Achille à l’abri derrière un tronc épais flageolait, ses dents claquaient comme des castagnettes, la sueur ruisselait le long de son maigre dos, la ceinture de son short n’épongeait plus, même ses fesses de criquet étaient trempées. Le souffle saccadé, épuisé par la course il distinguait au travers des herbes protectrices la silhouette massive du gardien qui lui barrait la sortie. À l’extérieur, de l’autre côté du chemin, les petits, fous d’inquiétude, l’attendaient. Achille réfléchissait à se faire exploser les synapses. Il pria pour que des plumes lui poussent, pour que la foudre consume son ennemi, pour que les anges l’anéantisse. Mais celui-ci ne bougeait pas, il fouillait du regard les environs. Baissant les yeux Achille s’aperçut que la douleur qui lui taraudait le genou gauche avait la forme d’un gros silex brisé. Il le jeta à toute volée, le plus loin possible à l’autre bout du jardin. Le caillou se fracassa, hasard aidant, sur un petit massif rocheux qui émergeait des herbes. Le bruit du choc et le cliquetis des débris fit sursauter le cerbère. La pétoire haut levée il fonça vers les herbes agitées par la mitraille en hurlant, passant au ras du gamin. Les grands pied nus et crevassés de l’homme, ses ongles énormes, tordus, crasseux, repoussants, incrustés d’argile brune, s’imprimèrent à jamais dans sa mémoire. Il sut à l’instant qu’ils hanteraient longtemps ses nuits. Mais l’instinct de conservation reprit le dessus, prudemment il rampa vers le ruisseau qu’il suivit. La tâche noire du boyau, là-bas au bout du verger grandissait trop lentement. La peur le reprit qui le fit cavaler d’un coup vers la délivrance. Le chien de garde, alerté par les bruits mous de l’eau soulevée par la course de l’enfant, se retourna. Il tira à la volée, juste au moment ou Achille plongeait désespérément les bras tendus vers la sortie. Le coup de feu résonna dans l’air poisseux, le sel perça le short et fouetta les fesses d’Achille, une atroce brûlure lui rongea le ventre; il crut qu’il perdait ses tripes. Sa tête heurta le bord du fossé, il pleurait et riait à la fois de douleur et de joie, noir de boue et de merde coulante, les jambes piquées de sangsues, mais vivant !

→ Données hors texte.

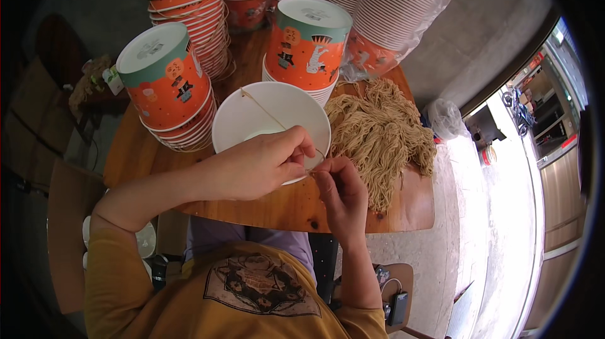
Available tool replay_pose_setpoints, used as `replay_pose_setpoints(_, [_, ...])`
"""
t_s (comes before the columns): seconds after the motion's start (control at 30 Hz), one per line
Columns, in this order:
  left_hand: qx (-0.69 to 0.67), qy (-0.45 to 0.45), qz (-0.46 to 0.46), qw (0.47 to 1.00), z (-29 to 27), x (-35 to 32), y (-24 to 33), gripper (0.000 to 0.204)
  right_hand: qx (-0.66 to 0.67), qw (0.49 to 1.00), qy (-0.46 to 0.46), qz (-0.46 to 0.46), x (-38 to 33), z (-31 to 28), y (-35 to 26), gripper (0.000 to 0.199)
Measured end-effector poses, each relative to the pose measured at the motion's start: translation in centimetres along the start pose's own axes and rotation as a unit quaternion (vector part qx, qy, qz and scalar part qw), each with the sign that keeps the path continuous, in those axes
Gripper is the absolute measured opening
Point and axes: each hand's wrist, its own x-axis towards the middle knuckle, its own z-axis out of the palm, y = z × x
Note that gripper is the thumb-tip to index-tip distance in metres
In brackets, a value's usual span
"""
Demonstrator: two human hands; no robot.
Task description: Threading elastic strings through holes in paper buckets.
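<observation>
A white-lined paper bucket (234, 118) is at the table's front with its mouth up toward me. A thin tan cord (263, 108) runs from its far rim across the opening to my fingers. My left hand (261, 163) reaches over the near part of the bucket, thumb and fingers pinching the cord by the near right rim. Close beside it, my right hand (343, 191) pinches the cord's end between thumb and forefinger. The fingers partly hide the cord and that stretch of rim.
Upside-down orange and green bucket stacks (165, 83) (309, 49) stand left and behind. A bundle of tan cords (381, 134) lies to the right. Plastic-wrapped bucket stacks (403, 8) are at the back. The wooden table (220, 208) has a rounded front edge near my lap.
</observation>
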Motion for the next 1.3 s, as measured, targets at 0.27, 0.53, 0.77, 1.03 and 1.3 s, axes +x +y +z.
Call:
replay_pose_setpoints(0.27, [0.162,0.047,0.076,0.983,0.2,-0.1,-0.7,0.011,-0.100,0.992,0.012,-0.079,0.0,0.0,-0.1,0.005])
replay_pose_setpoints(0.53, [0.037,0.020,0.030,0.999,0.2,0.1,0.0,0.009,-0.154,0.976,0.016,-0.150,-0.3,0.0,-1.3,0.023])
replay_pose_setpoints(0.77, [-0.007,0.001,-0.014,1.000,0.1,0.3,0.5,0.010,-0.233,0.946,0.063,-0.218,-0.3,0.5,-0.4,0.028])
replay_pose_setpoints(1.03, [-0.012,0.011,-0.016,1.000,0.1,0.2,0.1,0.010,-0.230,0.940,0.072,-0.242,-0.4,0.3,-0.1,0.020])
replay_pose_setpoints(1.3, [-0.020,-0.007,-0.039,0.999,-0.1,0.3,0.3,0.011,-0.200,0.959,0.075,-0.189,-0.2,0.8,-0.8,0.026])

Sa mère a pleuré en le voyant, l’a décrotté, lavé plusieurs fois, graissé d’onguents divers, lui a même, à sa grande honte, désinfecté les fesses puis l’a rhabillé avant que son père ne rentre. Discrètement, elle a posé sur sa chaise une petite chambre à air, pas trop gonflée pour qu’elle ne se voit pas trop, sous une serviette éponge.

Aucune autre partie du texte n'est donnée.